▶ Task to carry out
The reply should contain each record below, returned exactly as given.

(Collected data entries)
——
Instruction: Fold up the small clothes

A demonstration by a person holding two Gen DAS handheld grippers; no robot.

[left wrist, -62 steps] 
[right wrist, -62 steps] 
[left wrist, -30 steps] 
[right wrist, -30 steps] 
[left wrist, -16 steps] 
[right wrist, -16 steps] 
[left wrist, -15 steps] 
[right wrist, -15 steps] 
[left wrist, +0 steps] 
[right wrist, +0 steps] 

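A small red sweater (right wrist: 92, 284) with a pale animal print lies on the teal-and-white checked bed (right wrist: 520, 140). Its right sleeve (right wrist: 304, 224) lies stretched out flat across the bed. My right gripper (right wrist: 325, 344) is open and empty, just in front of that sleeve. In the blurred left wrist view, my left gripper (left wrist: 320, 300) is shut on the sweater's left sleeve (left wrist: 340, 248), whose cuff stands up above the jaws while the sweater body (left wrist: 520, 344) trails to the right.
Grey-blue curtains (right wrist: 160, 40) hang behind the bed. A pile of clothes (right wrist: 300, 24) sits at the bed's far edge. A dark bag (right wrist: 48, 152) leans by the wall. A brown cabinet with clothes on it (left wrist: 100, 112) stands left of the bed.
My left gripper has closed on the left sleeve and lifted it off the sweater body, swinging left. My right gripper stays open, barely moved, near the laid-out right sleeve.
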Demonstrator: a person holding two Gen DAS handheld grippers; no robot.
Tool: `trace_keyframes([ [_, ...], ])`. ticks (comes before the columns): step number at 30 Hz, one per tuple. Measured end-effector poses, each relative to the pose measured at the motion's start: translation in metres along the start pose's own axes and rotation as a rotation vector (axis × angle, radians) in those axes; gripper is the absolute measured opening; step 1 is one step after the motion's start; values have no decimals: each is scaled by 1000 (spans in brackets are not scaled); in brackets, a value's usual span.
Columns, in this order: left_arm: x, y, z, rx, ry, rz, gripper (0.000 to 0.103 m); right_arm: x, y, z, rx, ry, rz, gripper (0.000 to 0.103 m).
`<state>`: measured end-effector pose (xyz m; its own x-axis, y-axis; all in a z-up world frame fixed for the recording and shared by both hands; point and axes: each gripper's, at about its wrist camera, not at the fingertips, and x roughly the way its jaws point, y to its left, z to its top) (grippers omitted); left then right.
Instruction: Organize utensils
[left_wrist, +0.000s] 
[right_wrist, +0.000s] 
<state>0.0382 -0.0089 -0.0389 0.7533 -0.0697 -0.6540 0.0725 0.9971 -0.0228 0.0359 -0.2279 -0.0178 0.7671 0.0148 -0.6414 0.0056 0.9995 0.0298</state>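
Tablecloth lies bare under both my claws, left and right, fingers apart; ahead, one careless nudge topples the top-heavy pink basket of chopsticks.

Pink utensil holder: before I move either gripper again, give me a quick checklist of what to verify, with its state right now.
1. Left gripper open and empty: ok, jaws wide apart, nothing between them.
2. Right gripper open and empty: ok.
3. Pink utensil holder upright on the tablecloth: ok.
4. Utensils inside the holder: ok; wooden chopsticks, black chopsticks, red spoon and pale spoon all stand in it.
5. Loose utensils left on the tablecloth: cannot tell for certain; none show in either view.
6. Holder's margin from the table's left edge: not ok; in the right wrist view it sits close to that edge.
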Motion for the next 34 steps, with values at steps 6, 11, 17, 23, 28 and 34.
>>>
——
▶ Task result
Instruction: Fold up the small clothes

A demonstration by a person holding two Gen DAS handheld grippers; no robot.

[left wrist, -62 steps] 
[right wrist, -62 steps] 
[left wrist, -30 steps] 
[right wrist, -30 steps] 
[left wrist, -16 steps] 
[right wrist, -16 steps] 
[left wrist, -15 steps] 
[right wrist, -15 steps] 
[left wrist, +0 steps] 
[right wrist, +0 steps] 

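A small red sweater (right wrist: 92, 284) with a pale animal print lies on the teal-and-white checked bed (right wrist: 520, 140). Its right sleeve (right wrist: 304, 224) lies stretched out flat across the bed. My right gripper (right wrist: 325, 344) is open and empty, just in front of that sleeve. In the blurred left wrist view, my left gripper (left wrist: 320, 300) is shut on the sweater's left sleeve (left wrist: 340, 248), whose cuff stands up above the jaws while the sweater body (left wrist: 520, 344) trails to the right.
Grey-blue curtains (right wrist: 160, 40) hang behind the bed. A pile of clothes (right wrist: 300, 24) sits at the bed's far edge. A dark bag (right wrist: 48, 152) leans by the wall. A brown cabinet with clothes on it (left wrist: 100, 112) stands left of the bed.
My left gripper has closed on the left sleeve and lifted it off the sweater body, swinging left. My right gripper stays open, barely moved, near the laid-out right sleeve.
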Demonstrator: a person holding two Gen DAS handheld grippers; no robot.
Tool: `trace_keyframes([ [_, ...], ])`. ticks (comes before the columns): step number at 30 Hz, one per tuple. Measured end-effector poses, each relative to the pose measured at the motion's start: translation in metres along the start pose's own axes and rotation as a rotation vector (axis × angle, radians) in those axes; gripper is the absolute measured opening; step 1 is one step after the motion's start; values have no decimals: each is scaled by 1000 (spans in brackets are not scaled); in brackets, a value's usual span.
Columns, in this order: left_arm: x, y, z, rx, ry, rz, gripper (0.000 to 0.103 m); right_arm: x, y, z, rx, ry, rz, gripper (0.000 to 0.103 m).
`<state>`: measured end-effector pose (xyz m; its own x-axis, y-axis; all in a z-up world frame fixed for the recording and shared by both hands; point and axes: each gripper's, at about its wrist camera, not at the fingertips, and x roughly the way its jaws point, y to its left, z to its top) (grippers omitted); left then right.
Instruction: Organize utensils
[left_wrist, +0.000s] 
[right_wrist, +0.000s] 
<state>0.0382 -0.0089 -0.0389 0.7533 -0.0697 -0.6540 0.0725 0.9971 -0.0228 0.0359 -0.2279 -0.0178 0.7671 0.0148 -0.6414 0.0056 0.9995 0.0298</state>
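Tablecloth lies bare under both my claws, left and right, fingers apart; ahead, one careless nudge topples the top-heavy pink basket of chopsticks.

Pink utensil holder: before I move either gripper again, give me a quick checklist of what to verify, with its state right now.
1. Left gripper open and empty: ok, jaws wide apart, nothing between them.
2. Right gripper open and empty: ok.
3. Pink utensil holder upright on the tablecloth: ok.
4. Utensils inside the holder: ok; wooden chopsticks, black chopsticks, red spoon and pale spoon all stand in it.
5. Loose utensils left on the tablecloth: cannot tell for certain; none show in either view.
6. Holder's margin from the table's left edge: not ok; in the right wrist view it sits close to that edge.
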Motion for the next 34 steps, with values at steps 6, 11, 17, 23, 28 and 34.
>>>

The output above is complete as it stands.